_TASK DETAILS_
Reproduce the full listing that follows, matching it exactly.

[[ SOURCE MATERIAL open ]]

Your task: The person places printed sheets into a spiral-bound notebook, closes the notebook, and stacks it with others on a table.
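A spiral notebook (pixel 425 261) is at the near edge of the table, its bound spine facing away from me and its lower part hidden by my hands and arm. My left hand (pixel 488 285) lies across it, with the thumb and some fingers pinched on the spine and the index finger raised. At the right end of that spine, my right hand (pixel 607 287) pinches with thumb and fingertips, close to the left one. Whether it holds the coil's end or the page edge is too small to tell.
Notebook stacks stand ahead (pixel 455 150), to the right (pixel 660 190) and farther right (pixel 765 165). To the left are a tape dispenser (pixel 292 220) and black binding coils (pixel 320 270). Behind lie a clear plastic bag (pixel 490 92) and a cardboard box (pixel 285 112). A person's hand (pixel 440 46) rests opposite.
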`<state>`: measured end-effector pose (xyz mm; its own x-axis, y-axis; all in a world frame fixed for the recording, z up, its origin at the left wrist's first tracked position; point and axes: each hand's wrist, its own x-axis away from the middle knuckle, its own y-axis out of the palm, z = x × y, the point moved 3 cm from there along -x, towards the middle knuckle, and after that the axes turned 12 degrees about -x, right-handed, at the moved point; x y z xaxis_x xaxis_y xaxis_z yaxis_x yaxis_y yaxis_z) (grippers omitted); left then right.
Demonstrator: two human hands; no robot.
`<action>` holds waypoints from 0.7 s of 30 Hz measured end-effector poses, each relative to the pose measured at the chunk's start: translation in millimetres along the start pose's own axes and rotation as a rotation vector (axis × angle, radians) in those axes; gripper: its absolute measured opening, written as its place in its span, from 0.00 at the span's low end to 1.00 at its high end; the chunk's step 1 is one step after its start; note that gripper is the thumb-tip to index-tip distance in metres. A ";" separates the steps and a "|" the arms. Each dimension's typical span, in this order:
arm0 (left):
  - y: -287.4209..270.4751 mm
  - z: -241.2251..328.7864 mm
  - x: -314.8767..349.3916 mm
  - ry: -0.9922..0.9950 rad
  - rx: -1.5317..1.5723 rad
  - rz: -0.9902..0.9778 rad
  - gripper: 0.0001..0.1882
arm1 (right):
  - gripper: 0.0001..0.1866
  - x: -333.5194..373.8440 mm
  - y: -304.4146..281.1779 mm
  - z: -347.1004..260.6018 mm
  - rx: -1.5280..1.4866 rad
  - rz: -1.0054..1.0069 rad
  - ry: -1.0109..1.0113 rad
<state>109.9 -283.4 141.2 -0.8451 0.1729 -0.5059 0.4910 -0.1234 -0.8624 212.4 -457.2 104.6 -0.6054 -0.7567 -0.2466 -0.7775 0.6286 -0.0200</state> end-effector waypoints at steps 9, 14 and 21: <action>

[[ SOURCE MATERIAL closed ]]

_RESPONSE TO THIS TASK_
Your task: The person places printed sheets into a spiral-bound notebook, closes the notebook, and stacks it with others on a table.
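A spiral notebook (pixel 425 261) is at the near edge of the table, its bound spine facing away from me and its lower part hidden by my hands and arm. My left hand (pixel 488 285) lies across it, with the thumb and some fingers pinched on the spine and the index finger raised. At the right end of that spine, my right hand (pixel 607 287) pinches with thumb and fingertips, close to the left one. Whether it holds the coil's end or the page edge is too small to tell.
Notebook stacks stand ahead (pixel 455 150), to the right (pixel 660 190) and farther right (pixel 765 165). To the left are a tape dispenser (pixel 292 220) and black binding coils (pixel 320 270). Behind lie a clear plastic bag (pixel 490 92) and a cardboard box (pixel 285 112). A person's hand (pixel 440 46) rests opposite.
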`<state>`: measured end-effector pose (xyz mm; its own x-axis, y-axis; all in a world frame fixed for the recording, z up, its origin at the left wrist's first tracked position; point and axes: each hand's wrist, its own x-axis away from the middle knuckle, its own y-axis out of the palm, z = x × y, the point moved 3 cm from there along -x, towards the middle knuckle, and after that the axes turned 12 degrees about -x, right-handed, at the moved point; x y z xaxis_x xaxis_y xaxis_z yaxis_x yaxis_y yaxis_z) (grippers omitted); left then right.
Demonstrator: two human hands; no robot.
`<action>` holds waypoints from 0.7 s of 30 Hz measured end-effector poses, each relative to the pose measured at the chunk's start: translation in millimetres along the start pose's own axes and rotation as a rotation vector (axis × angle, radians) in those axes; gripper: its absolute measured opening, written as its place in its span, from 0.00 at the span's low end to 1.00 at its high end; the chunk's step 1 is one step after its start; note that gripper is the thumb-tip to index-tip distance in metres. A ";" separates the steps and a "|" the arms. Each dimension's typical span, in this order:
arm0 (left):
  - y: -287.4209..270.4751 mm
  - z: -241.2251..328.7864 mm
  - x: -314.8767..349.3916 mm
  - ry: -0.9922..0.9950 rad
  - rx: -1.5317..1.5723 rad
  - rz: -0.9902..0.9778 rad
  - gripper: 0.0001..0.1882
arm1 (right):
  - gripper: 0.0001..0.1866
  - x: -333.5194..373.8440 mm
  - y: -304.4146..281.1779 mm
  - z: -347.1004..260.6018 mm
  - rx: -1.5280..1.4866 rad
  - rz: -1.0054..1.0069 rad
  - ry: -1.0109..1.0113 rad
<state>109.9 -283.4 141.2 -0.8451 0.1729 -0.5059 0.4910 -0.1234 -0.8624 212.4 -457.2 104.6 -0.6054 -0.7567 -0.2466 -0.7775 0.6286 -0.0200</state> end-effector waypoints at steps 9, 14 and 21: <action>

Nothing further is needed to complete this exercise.